Monitoring Amazon DevOps Guru insights using Amazon Managed Grafana
April 19, 2023As organizations operate day-to-day, having insights into their cloud infrastructure state can be crucial for the durability and availability of their systems. Industry research estimates[1] that downtime costs small businesses around $427 per minute of downtime, and medium to large businesses an average of $9,000 per minute of downtime. Amazon DevOps Guru customers want to monitor and generate alerts using a single dashboard. This allows them to reduce context switching between applications, providing them an opportunity to respond to operational issues faster.
DevOps Guru can integrate with Amazon Managed Grafana to create and display operational insights. Alerts can be created and communicated for any critical events captured by DevOps Guru and notifications can be sent to operation teams to respond to these events. The key telemetry data types of logs and metrics are parsed and filtered to provide the necessary insights into observability.
Furthermore, it provides plug-ins to popular open-source databases, third-party ISV monitoring tools, and other cloud services. With Amazon Managed Grafana, you can easily visualize information from multiple AWS services, AWS accounts, and Regions in a single Grafana dashboard.
In this post, we will walk you through integrating the insights generated from DevOps Guru with Amazon Managed Grafana.
Solution Overview:
This architecture diagram shows the flow of the logs and metrics that will be utilized by Amazon Managed Grafana, starting with DevOps Guru and then using Amazon EventBridge to save the insight event logs to Amazon CloudWatch Log Group DevOps Guru service metrics to be parsed by Amazon Managed Grafana and create new dashboards in Grafana from these logs and Metrics.
Now we will walk you through how to do this and set up notifications to your operations team.
Prerequisites:
The following prerequisites are required for this walkthrough:
- An AWS Account
- Enabled DevOps Guru on your account with CloudFormation stack, or tagged resources monitored.
Using Amazon CloudWatch Metrics
DevOps Guru sends service metrics to CloudWatch Metrics. We will use these to track metrics for insights and metrics for your DevOps Guru usage; the DevOps Guru service reports the metrics to the AWS/DevOps-Guru namespace in CloudWatch by default.
First, we will provision an Amazon Managed Grafana workspace and then create a Dashboard in the workspace that uses Amazon CloudWatch as a data source.
Setting up Amazon CloudWatch Metrics
- Create Grafana Workspace
Navigate to Amazon Managed Grafana from AWS console, then click Create workspace
a. Select the Authentication mechanism
i. AWS IAM Identity Center (AWS SSO) or SAML v2 based Identity Providers
ii. Service Managed Permission or Customer Managed
iii. Choose Next
b. Under “Data sources and notification channels”, choose Amazon CloudWatch
c. Create the Service.
You can use this post for more information on how to create and configure the Grafana workspace with SAML based authentication.
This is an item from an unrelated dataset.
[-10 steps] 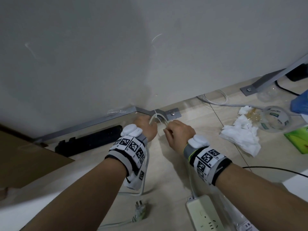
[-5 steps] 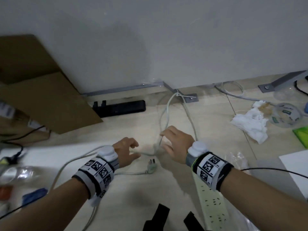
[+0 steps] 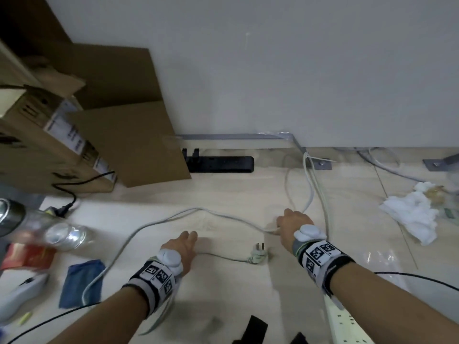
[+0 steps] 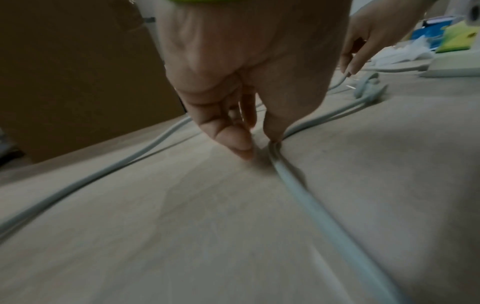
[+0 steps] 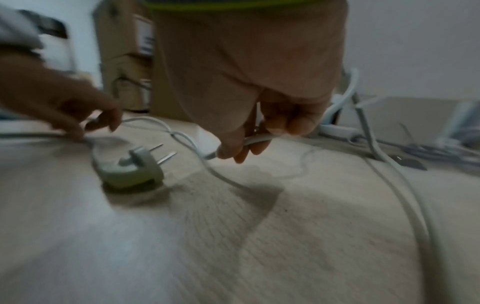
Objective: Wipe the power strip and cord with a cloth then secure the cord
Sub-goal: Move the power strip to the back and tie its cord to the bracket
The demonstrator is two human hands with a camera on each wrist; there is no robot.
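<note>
A white cord [image 3: 198, 210] runs from a metal bracket [image 3: 320, 163] at the wall, loops across the floor and ends in a plug [image 3: 258, 254] lying with its prongs up. My right hand [image 3: 280, 227] pinches this cord [image 5: 259, 138] between thumb and fingers, just above the floor. My left hand [image 3: 191, 235] reaches down left of the plug [image 5: 132, 166]; its thumb tip touches the cord [image 4: 293, 181] and the forefinger stands beside it. The white power strip [image 3: 345, 324] lies under my right forearm. A blue cloth [image 3: 82, 281] lies on the floor at the left.
Cardboard boxes [image 3: 129, 135] stand at the left against the wall. A black power strip [image 3: 221, 164] lies along the wall base. Crumpled white tissue [image 3: 417, 214] sits at the right, a clear bottle [image 3: 62, 237] at the left. Thin black cables cross the near floor.
Both hands have come back from the bracket at the wall toward me. The right hand has drawn the cord along; the left has let go and dropped onto the cord near the plug.
</note>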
Next, we will show you how to create a dashboard and parse the Logs and Metrics to display the DevOps Guru insights and recommendations.
2. Configure Amazon Managed Grafana
a. Add CloudWatch as a data source:
From the left bar navigation menu, hover over AWS and select Data sources.
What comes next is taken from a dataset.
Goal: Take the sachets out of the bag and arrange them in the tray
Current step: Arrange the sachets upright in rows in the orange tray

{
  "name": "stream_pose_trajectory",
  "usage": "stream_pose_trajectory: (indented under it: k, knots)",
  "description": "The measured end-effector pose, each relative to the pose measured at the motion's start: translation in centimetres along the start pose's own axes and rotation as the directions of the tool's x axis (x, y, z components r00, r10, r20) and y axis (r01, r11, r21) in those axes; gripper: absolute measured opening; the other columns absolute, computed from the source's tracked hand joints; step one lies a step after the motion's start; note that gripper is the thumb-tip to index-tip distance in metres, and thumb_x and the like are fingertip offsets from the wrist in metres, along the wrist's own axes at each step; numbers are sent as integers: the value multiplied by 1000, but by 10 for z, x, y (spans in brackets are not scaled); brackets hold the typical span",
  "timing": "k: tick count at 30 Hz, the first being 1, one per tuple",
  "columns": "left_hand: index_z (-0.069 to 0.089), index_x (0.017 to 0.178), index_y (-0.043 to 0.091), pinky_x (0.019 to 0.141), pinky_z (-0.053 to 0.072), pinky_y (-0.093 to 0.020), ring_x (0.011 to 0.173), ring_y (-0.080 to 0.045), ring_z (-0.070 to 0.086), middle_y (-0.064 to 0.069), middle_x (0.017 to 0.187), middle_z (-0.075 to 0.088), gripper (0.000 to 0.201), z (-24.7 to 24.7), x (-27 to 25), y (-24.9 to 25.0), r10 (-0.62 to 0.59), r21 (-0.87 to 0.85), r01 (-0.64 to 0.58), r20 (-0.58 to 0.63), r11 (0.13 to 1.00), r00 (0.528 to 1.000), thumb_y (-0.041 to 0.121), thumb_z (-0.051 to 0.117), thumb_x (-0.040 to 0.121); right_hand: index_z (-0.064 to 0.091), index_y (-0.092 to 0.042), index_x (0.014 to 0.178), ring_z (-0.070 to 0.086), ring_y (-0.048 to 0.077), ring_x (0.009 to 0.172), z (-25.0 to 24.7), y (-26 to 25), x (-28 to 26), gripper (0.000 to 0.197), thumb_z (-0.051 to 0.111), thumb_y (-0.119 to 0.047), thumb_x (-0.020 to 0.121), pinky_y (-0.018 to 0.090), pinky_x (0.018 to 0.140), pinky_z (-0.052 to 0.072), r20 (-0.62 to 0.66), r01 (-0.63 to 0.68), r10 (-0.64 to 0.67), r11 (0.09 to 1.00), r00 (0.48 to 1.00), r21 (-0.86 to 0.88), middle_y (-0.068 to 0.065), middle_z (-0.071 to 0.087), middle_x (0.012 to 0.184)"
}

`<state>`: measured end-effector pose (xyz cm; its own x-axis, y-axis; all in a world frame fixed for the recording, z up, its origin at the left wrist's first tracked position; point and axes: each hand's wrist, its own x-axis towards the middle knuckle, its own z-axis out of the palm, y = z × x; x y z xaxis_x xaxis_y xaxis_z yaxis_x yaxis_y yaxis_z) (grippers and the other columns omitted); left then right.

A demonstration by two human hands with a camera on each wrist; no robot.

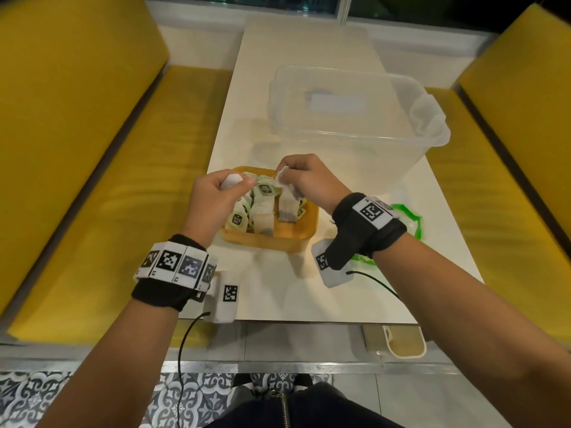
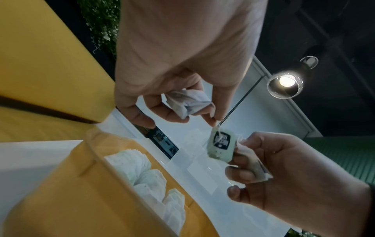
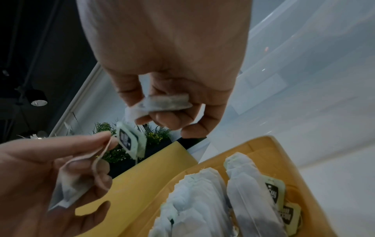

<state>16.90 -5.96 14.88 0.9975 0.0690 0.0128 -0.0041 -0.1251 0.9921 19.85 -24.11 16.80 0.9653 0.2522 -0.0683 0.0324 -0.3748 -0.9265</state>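
Note:
Over the yellow tray (image 1: 304,230) both hands work on tea sachets. My left hand (image 1: 238,183) pinches a white sachet (image 1: 231,181), crumpled in its fingers in the left wrist view (image 2: 188,102). My right hand (image 1: 284,177) grips another sachet (image 3: 168,101). A thin string with a green label tag (image 2: 221,144) runs between the two hands; the same tag (image 3: 130,141) hangs by my left fingertips. Several sachets (image 1: 262,211) stand in rows inside the tray (image 3: 142,181). The clear bag with a green edge (image 1: 408,217) lies on the table, partly hidden under my right wrist.
A large clear plastic tub (image 1: 355,118) stands just behind the tray. The white table (image 1: 278,291) runs between two yellow benches (image 1: 92,180). A cable hangs from each wrist camera over the table's near edge.

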Motion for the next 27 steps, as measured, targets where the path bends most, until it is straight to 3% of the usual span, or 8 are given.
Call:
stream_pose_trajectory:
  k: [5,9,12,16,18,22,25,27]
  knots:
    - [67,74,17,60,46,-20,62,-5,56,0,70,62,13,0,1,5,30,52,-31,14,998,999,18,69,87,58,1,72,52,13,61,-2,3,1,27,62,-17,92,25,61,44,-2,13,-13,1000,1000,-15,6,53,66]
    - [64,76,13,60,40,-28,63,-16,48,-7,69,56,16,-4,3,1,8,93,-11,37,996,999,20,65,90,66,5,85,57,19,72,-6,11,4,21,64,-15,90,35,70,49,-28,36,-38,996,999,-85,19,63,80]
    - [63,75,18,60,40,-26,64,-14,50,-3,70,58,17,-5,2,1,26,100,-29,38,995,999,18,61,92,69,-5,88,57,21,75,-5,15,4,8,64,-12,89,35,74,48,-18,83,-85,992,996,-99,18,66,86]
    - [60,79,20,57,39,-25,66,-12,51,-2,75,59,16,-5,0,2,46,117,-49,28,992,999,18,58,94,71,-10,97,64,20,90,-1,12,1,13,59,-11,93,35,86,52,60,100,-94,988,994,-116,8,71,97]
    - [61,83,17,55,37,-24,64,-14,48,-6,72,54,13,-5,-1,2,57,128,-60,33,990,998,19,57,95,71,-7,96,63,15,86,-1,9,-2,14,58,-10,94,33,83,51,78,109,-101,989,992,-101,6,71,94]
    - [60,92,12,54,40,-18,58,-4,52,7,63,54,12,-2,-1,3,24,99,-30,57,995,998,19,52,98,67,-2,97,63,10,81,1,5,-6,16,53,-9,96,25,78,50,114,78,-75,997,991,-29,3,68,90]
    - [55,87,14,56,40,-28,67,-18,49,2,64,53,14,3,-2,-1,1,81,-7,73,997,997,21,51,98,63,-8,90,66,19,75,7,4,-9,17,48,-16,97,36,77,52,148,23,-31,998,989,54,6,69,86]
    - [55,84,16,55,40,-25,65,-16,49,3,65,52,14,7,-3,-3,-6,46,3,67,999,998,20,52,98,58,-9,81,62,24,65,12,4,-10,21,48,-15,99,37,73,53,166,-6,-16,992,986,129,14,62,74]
b. From the Services dropdown select and configure CloudWatch.
3. Create a Dashboard
a. From the left navigation bar, click on add a new Panel.
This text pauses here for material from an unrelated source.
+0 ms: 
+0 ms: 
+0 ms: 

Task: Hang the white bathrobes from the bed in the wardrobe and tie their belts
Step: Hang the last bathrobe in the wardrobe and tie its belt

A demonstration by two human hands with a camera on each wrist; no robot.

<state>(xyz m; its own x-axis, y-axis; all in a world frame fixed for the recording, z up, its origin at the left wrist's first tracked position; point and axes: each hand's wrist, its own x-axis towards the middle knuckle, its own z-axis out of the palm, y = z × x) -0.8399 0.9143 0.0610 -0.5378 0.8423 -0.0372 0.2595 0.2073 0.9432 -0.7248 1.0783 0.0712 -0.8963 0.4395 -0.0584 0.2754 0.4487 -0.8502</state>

b. You will see a demo panel.
c. In the demo panel – Click on Data source and select Amazon CloudWatch.
d. For this panel we will use CloudWatch metrics to display the number of insights.
e. From Namespace select the AWS/DevOps-Guru name space, Insights as Metric name and Average for Statistics.
click apply
f. This is our first panel. We can change the panel name from the right-side bar under Title. We will name this panel “Insights”
g. From the top right menu, click save dashboard and give your new dashboard a name
Using Amazon CloudWatch Logs via Amazon EventBridge
For other insights outside of the service metrics, such as a number of insights per specific service or the average for a region or for a specific AWS account, we will need to parse the event logs. These logs first need to be sent to Amazon CloudWatch Logs. We will go over the details on how to set this up and how we can parse these logs in Amazon Managed Grafana using CloudWatch Logs Query Syntax. In this post, we will show a couple of examples. For more details, please check out this User Guide documentation. This is not done by default and we will need to use Amazon EventBridge to pass these logs to CloudWatch.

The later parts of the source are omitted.